The men's horizontal bar competition was one of eight events for male competitors in artistic gymnastics at the 1988 Summer Olympics in Seoul. The qualification and final rounds took place on September 18, 20 and 24th at the Olympic Gymnastics Hall. There were 89 competitors from 23 nations, with nations competing in the team event having 6 gymnasts and other nations having up to 3 gymnasts. There were ties for both gold and bronze medals. The Soviet Union took two golds, as Vladimir Artemov and Valeri Liukin finished even at the top spot; they were the Soviets' first gold medals in the horizontal bar since 1968, and moved the Soviet Union past the United States and Switzerland into second most all-time golds in the event (after Japan with six). Bronze medals went to Holger Behrendt of East Germany and Marius Gherman of Romania, the first medal in the event for both nations. It was the first time since 1964 that Japanese gymnasts competed but did not win the event.

==Background==

This was the 17th appearance of the event, which is one of the five apparatus events held every time there were apparatus events at the Summer Olympics (no apparatus events were held in 1900, 1908, 1912, or 1920). Only one of the eight finalists from 1984 returned: fourth-place finisher Lou Yun of China. Dmitry Bilozerchev of the Soviet Union was the reigning (1987) world champion, with the rest of the worlds podium consisting of Canadian Curtis Hibbert (silver), East German Holger Behrendt, and Hungarian Zsolt Borkai (the latter two tied for bronze).

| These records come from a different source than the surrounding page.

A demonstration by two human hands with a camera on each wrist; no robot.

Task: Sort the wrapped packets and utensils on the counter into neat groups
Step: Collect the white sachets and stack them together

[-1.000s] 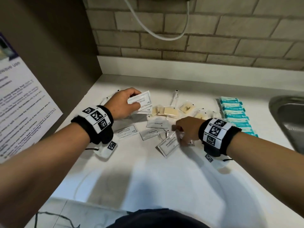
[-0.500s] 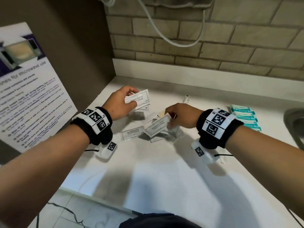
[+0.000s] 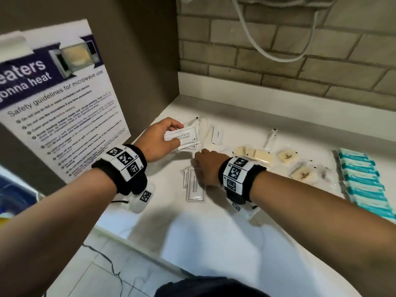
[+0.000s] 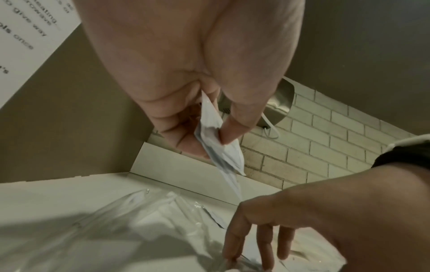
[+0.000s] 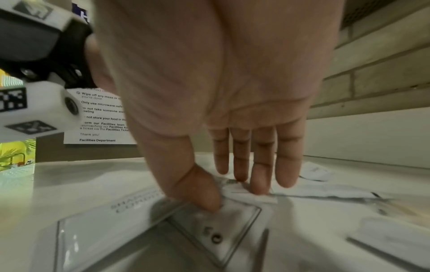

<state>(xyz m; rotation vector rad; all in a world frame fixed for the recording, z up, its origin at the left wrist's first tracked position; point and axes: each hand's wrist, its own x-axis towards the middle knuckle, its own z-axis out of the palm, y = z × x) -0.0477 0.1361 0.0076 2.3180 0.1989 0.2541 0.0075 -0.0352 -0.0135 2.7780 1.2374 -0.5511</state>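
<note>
Head view first, and the left hand (image 3: 157, 142) is up off the desk (image 3: 214, 232) with thumb and fingers pinched tight on a small stack of white shampoo sachets (image 3: 184, 137); the left wrist view shows that stack edge-on, squeezed between thumb and curled fingers, which reads like a collecting hand gathering one kind as it goes. Down to the right hand (image 3: 206, 168): fingers straight and spread, gripping nothing, thumb pressed on the flat sachet pile (image 3: 195, 186) lying on the desk just nearer the person than the held stack. The right wrist view has the thumb tip on a sachet's corner and the fingertips touching a clear wrapper beyond it, so my read is that it is squaring that pile or working one sachet loose for the left hand. Outward from the pile now: a small white packet (image 3: 218, 135) and clear-wrapped long pieces lie beyond it toward the wall, pale soap-like bars in clear wrap (image 3: 287, 156) trail off to its right, and well right of those sits a tidy row of teal packets (image 3: 364, 181), seemingly already grouped. Still loose, I judge, are the clear-wrapped items beyond the pile.
</note>
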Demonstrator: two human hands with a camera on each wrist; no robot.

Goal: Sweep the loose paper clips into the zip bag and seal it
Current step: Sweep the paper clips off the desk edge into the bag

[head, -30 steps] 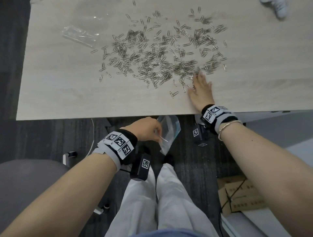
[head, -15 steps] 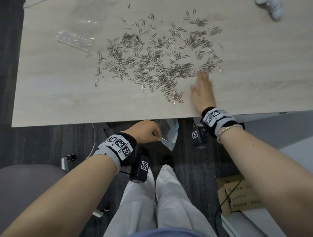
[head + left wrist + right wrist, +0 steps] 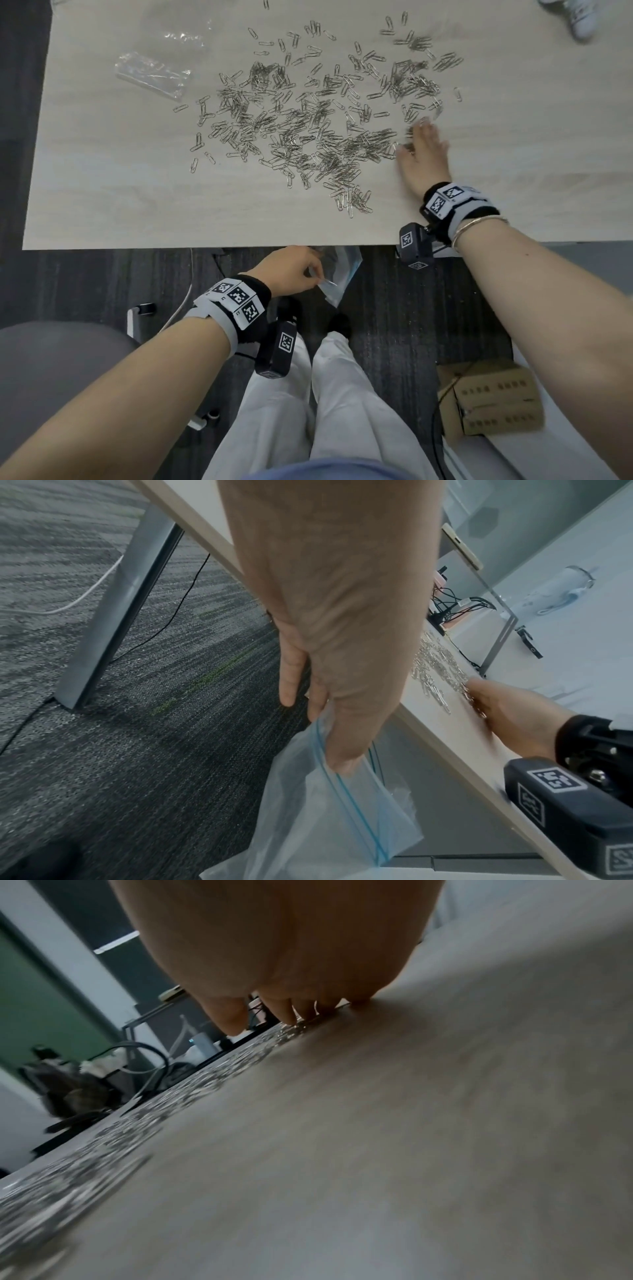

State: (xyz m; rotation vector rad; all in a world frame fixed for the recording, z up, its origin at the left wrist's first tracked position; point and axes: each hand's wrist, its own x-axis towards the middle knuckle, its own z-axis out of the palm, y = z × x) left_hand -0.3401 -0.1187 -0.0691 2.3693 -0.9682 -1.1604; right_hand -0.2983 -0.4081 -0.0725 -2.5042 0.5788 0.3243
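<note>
Shiny metal paper clips (image 3: pixel 308 130), matt wood-grain table (image 3: pixel 102 171), translucent plastic zip bag (image 3: pixel 329 818)

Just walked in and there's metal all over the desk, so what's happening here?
A person is clearing up a big scatter of silver wire paper clips on the light wooden table. The right hand lies flat on the tabletop at the right edge of the scatter, placed to sweep. The left hand pinches the rim of a clear plastic zip bag with a blue seal strip, held open just below the table's near edge. I cannot see any clips in it.
</note>
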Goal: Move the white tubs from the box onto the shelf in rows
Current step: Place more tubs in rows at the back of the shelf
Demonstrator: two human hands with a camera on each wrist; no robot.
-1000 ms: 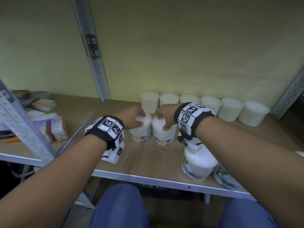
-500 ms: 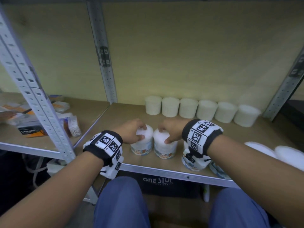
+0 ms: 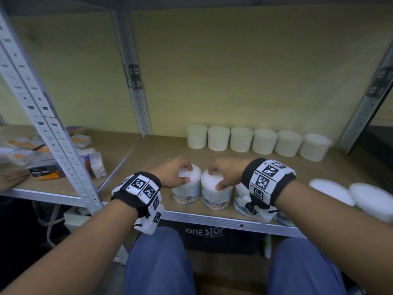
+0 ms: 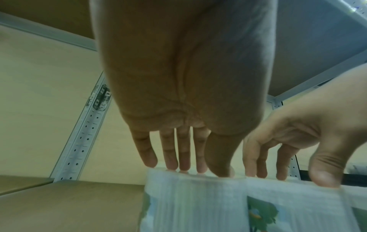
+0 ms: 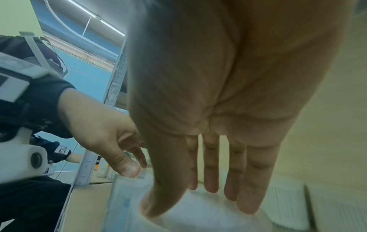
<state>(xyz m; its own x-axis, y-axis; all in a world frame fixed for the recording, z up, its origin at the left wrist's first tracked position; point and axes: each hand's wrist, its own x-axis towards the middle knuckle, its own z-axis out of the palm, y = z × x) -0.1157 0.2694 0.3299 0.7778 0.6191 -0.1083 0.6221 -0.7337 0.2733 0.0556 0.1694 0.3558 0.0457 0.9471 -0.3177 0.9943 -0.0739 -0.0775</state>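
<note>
Two white tubs with picture labels stand side by side near the front edge of the wooden shelf (image 3: 148, 162). My left hand (image 3: 188, 173) grips the left tub (image 3: 187, 190) from above, thumb on its near side and fingers over the lid. My right hand (image 3: 215, 178) grips the right tub (image 3: 217, 198) the same way. In the left wrist view my fingertips (image 4: 184, 166) touch the tub's top (image 4: 190, 204). The right wrist view shows my thumb and fingers spread over the lid (image 5: 198, 218). A row of several white tubs (image 3: 263, 141) lines the back wall.
A third labelled tub (image 3: 239, 199) stands behind my right wrist, and two more tubs (image 3: 331, 191) sit at the right. Metal uprights (image 3: 53, 133) divide off a left bay with packets and a Charcoal box (image 3: 45, 172). Another person's hand (image 3: 12, 179) rests there.
The view has pulled back and risen. Both hands keep hold of the two tubs, which now stand nearer the shelf's front edge, beside the third tub.
</note>
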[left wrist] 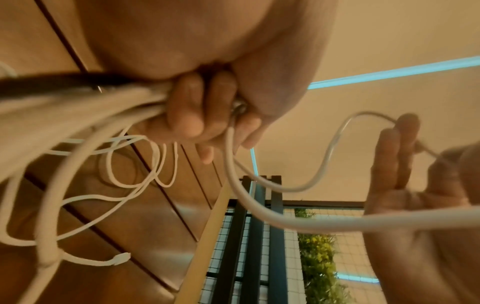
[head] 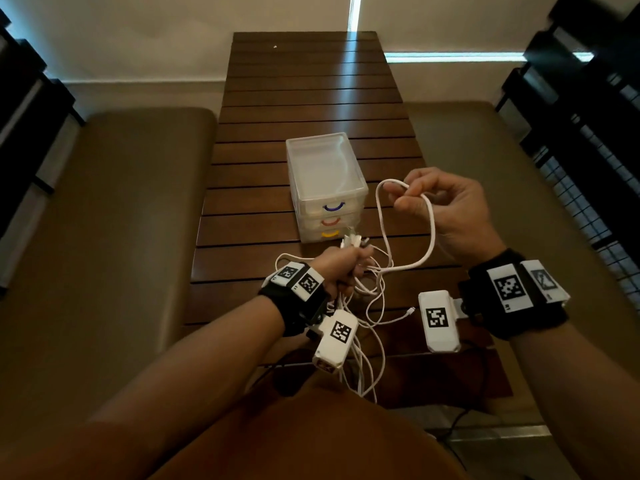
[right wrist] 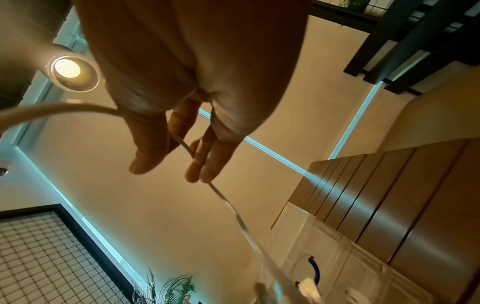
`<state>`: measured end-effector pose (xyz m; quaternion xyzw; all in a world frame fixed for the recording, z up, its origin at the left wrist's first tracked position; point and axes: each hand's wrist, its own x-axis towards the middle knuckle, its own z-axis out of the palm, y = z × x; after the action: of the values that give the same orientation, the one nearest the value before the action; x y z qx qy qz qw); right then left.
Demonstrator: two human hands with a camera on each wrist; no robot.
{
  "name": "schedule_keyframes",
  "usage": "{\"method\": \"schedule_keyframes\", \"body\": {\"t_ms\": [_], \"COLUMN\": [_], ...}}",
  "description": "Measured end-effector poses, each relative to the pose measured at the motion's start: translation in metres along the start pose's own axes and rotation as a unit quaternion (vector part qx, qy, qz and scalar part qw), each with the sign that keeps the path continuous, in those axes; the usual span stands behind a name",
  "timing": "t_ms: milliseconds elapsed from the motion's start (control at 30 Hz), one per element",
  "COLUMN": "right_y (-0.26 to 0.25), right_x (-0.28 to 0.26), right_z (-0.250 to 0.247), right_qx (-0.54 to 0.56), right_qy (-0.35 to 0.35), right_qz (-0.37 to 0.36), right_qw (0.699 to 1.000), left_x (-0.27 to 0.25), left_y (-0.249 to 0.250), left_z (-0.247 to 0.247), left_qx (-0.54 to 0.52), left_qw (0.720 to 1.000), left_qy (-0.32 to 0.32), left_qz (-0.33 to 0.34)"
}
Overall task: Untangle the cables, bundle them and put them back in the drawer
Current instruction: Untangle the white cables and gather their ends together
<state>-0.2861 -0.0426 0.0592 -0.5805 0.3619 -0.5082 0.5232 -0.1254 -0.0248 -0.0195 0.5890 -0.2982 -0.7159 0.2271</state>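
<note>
nearest the body, thin white charging cables hang in loose tangled strands off the near edge of the dark brown slatted wooden table, one small white plug end lying on a slat. just beyond, the left hand is closed in a fist round the gathered bunch of those cables; the left wrist view shows its fingers curled tight over the strands, with several connector ends sticking out past the knuckles toward the drawers. one thicker white cable loop runs from that fist across and up to the right hand, raised above the table on the right. the right hand pinches the top of the loop between thumb and the fingers, and the cable passes between them in the right wrist view; the other fingers are loosely bent. beyond the left hand, touching none of the cables that can be seen, stands a small translucent white plastic three-drawer box with blue, red and yellow curved handles, all drawers pushed in. olive-brown cushioned benches flank the table on both sides.
</note>
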Motion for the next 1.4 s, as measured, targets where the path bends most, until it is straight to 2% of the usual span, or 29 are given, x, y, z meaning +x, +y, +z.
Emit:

Chinese Taipei made its debut in the men's horizontal bar. The United States made its 15th appearance, most of any nation; the Americans had missed only the inaugural 1896 event and the boycotted 1980 Games.

==Competition format==

Each nation entered a team of six gymnasts or up to three individual gymnasts. All entrants in the gymnastics competitions performed both a compulsory exercise and a voluntary exercise for each apparatus. The scores for all 12 exercises were summed to give an individual all-around score. These exercise scores were also used for qualification for the apparatus finals. The two exercises (compulsory and voluntary) for each apparatus were summed to give an apparatus score. Half of the preliminary score carried over to the final. The 1984 Games had expanded the number of finalists from six to eight. Nations were still limited to two finalists each. Others were ranked 9th through 89th.

==Schedule==

All times are Korea Standard Time adjusted for daylight savings (UTC+10)

| Date | Time | Round |
|---|---|---|
| Sunday, 18 September 1988 |  | Preliminary: Compulsory |
| Tuesday, 20 September 1988 |  | Preliminary: Voluntary |
| Saturday, 24 September 1988 | 14:50 | Final |

==Results==

Eighty-nine gymnasts competed in the horizontal bar event during the compulsory and optional rounds on September 18 and 20. The eight highest scoring gymnasts advanced to the final on September 24. Each country was limited to two competitors in the final. Half of the points earned by each gymnast during both the compulsory and optional rounds carried over to the final. This constitutes the "prelim" score.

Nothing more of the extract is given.